De acordo com o Itamaraty, a decisão envolve a guarda dos prédios da Embaixada do México em território peruano, da residência do chefe da missão diplomática, além da proteção de bens e arquivos oficiais. A medida foi tomada a pedido do governo mexicano e contou com a concordância das autoridades do Peru.
O Ministério das Relações Exteriores explicou que a iniciativa está amparada pela Convenção de Viena sobre Relações Diplomáticas de 1961. O artigo 45 do tratado estabelece que, em caso de rompimento das relações diplomáticas entre dois Estados, um deles pode confiar a guarda dos locais de sua missão a um terceiro país considerado aceitável.
A crise diplomática entre Peru e México teve início em novembro, quando o governo peruano rompeu relações após o México conceder asilo à ex-primeira-ministra Betssy Chávez. Ela responde a processos relacionados à tentativa de golpe de Estado ocorrida em dezembro de 2022, durante o governo do então presidente Pedro Castillo.
Após o rompimento, o presidente peruano José Jerí anunciou, por meio da rede social X, que a encarregada de negócios da embaixada mexicana em Lima, Karla Ornela, deveria deixar o país.
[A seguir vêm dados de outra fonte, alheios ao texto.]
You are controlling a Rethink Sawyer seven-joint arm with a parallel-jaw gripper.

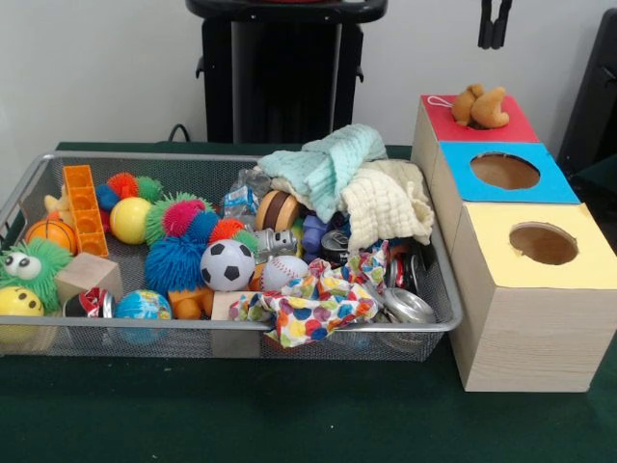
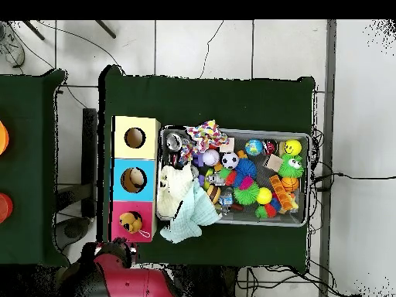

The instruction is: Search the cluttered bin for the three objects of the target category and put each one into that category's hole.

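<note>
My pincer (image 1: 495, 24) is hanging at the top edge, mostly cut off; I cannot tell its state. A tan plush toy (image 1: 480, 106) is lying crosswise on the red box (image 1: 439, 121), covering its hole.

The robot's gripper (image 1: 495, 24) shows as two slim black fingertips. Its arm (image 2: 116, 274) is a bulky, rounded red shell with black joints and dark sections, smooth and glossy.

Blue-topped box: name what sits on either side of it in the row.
In the front view, the blue-topped box sits between the red-topped box, carrying a plush toy, and the yellow-topped box.
</note>
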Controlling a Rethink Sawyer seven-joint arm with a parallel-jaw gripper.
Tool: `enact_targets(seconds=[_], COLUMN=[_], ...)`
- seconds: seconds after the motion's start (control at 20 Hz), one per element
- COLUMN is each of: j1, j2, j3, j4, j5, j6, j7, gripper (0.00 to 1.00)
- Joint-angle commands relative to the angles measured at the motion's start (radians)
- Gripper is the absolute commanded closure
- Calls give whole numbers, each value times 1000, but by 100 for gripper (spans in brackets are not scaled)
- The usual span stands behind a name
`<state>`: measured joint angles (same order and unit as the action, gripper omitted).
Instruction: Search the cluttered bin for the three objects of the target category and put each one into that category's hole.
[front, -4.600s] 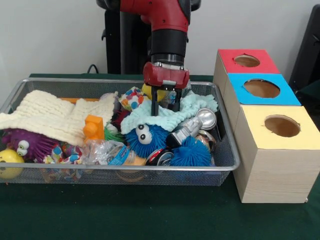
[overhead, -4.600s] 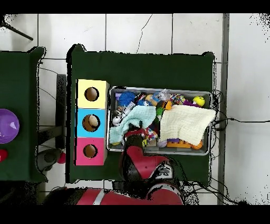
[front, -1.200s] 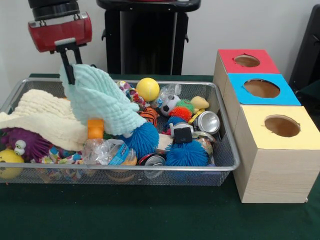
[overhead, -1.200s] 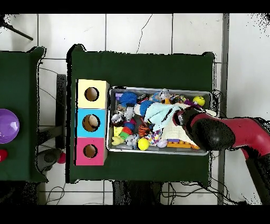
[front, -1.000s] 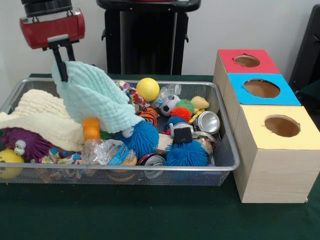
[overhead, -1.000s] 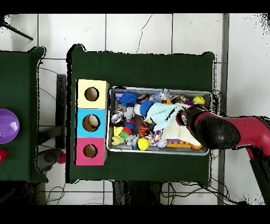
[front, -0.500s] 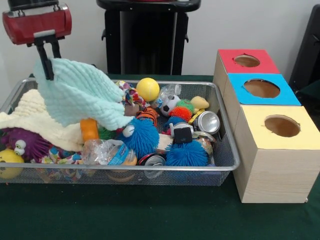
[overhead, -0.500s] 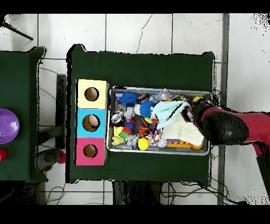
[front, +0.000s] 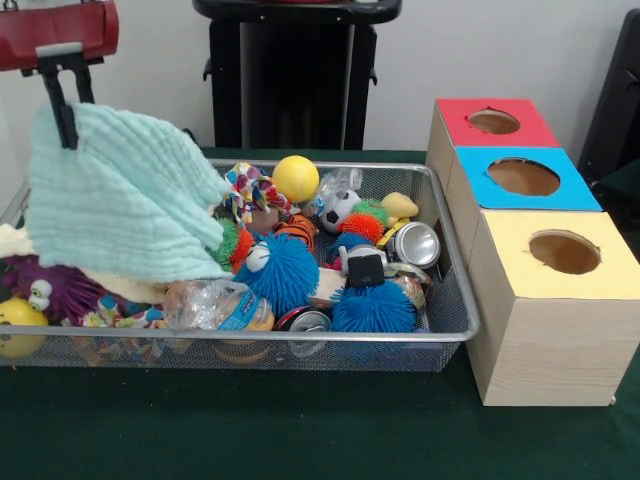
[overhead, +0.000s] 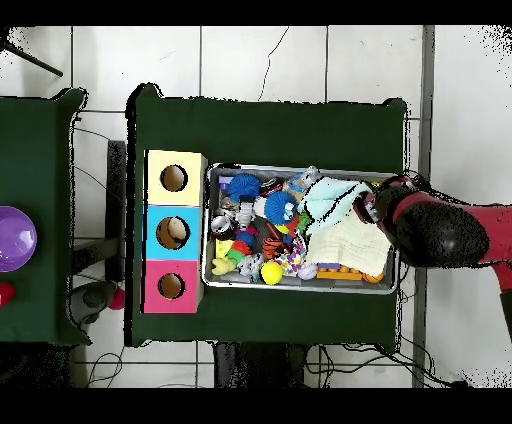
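Observation:
My gripper (front: 68, 135) hangs over the bin's left end in the front view, shut on a corner of a mint-green cloth (front: 125, 195). The cloth is lifted and drapes down over the toys at that end. From overhead the gripper (overhead: 372, 208) is at the bin's right end, with the cloth (overhead: 328, 200) trailing from it. Uncovered in the wire bin (front: 300, 340) are a yellow ball (front: 295, 178), a blue furry ball with eyes (front: 285, 272), a blue spiky ball (front: 373, 308), a small football (front: 341, 210) and a metal can (front: 415, 243).
Three boxes with round holes stand beside the bin: red (front: 495, 122), blue (front: 523, 177), yellow (front: 563, 252). A cream cloth (overhead: 350, 250), a purple fuzzy toy (front: 55, 290) and a crumpled plastic bottle (front: 215, 305) fill the bin's other end. A purple bowl (overhead: 12, 238) sits on a side table.
The gripper has carried the mint cloth further left in the front view and out towards the bin's end. The blue furry ball and a patterned toy have come out from under it.

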<state>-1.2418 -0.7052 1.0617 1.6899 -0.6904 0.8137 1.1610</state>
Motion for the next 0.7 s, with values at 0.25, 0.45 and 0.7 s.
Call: enact_targets(seconds=[0.25,0.45,0.7], j1=[7,25,72], j2=[35,31,77], j3=[17,-34,-142], j4=[-163,-149,-68], j5=[14,-55,-102], j6=[215,125,27], j7=[-420,-297,-49], gripper=[100,100,100])
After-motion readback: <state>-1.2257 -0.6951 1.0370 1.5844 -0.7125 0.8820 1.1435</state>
Em resposta, o governo mexicano classificou a decisão como “excessiva e desproporcional” e afirmou que o asilo concedido era um ato legítimo, em conformidade com o direito internacional.
O México destacou ainda sua tradição histórica de conceder asilo a pessoas que alegam perseguição política, citando casos como o do ex-presidente boliviano Evo Morales e do ex-vice-presidente equatoriano Jorge Glas.
As relações entre os dois países já vinham se deteriorando desde a destituição de Pedro Castillo, em dezembro de 2022. Naquele momento, o então presidente mexicano Andrés Manuel López Obrador concedeu asilo à esposa e aos filhos do ex-presidente peruano. Desde então, o governo do México passou a não reconhecer as autoridades peruanas, o que levou à retirada dos embaixadores de ambos os países.